Uploaded image for project: 'Solution Center'
  1. Solution Center
  2. SOL-130

Multi-path SQL: Tables vs. Views vs. Subselects

    XMLWordPrintable

    Details

    • Type: How To
    • Status: Published
    • Affects Version/s: None
    • Fix Version/s: None
    • Component/s: EXASolution
    • Labels:
      None
    • Solution:
      Hide

      Conventional Method: (Temporary) Tables

      Often, an analysis will be complex enough that it is very hard or cumbersome to express in a single SQL statement.

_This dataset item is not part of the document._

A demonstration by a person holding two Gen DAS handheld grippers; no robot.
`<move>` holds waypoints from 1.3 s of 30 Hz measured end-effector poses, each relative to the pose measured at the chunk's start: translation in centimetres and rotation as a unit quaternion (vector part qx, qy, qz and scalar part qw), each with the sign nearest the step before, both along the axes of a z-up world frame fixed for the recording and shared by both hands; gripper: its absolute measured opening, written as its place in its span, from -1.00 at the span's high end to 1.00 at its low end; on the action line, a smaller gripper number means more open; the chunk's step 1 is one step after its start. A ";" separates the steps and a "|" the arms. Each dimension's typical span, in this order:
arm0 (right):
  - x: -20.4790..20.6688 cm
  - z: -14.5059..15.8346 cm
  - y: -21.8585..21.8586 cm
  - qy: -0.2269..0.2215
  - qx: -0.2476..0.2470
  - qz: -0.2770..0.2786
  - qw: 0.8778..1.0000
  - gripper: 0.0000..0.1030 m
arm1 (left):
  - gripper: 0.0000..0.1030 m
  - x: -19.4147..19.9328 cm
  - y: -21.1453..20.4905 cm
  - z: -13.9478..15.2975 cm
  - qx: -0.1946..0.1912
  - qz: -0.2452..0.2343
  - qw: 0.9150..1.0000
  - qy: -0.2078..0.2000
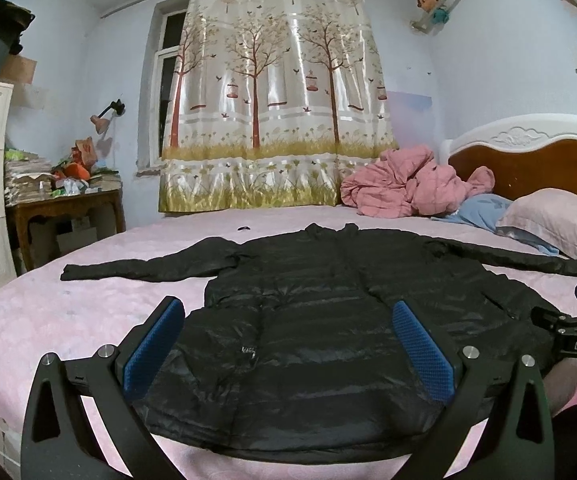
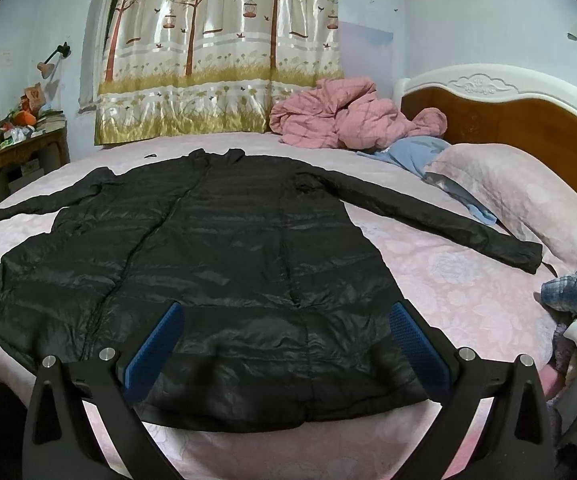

The usual way to work around this is to create temporary tables with intermediate results and then combine those in a 'final' select statement:

      CREATE TABLE german_cities AS
      (
             SELECT cities.* FROM cities, countries
             WHERE
                    cities.country_id=countries.country_id
                    AND countries.name='Germany'
      );
       
      SELECT b.name, c.name, count(*)
      FROM
             customer_moves a,
             german_cities b, german_cities c
      WHERE
              a."from" = b.city_id AND
              a."to" = c.city_id
      GROUP BY b.name, c.name;
      

      However, this has some side-effects:

      • The user/application has to take care about namespace-congestion, as every session will have to create their own (uniquely named) tables.
      • Filters that are to be applied to the final select will have to be (manually) integrated into the creation of the temporary tables, or they might get unnecessary big.
      • Whenever the base data changes, the (temporary) tables need to be updated or the analysis might give outdated results.

      Please note that EXASolution does not know the concept of temporary tables. As this is a in-memory database and we really stick to the ACID rules, every table can be interpreted as temporary until it is committed.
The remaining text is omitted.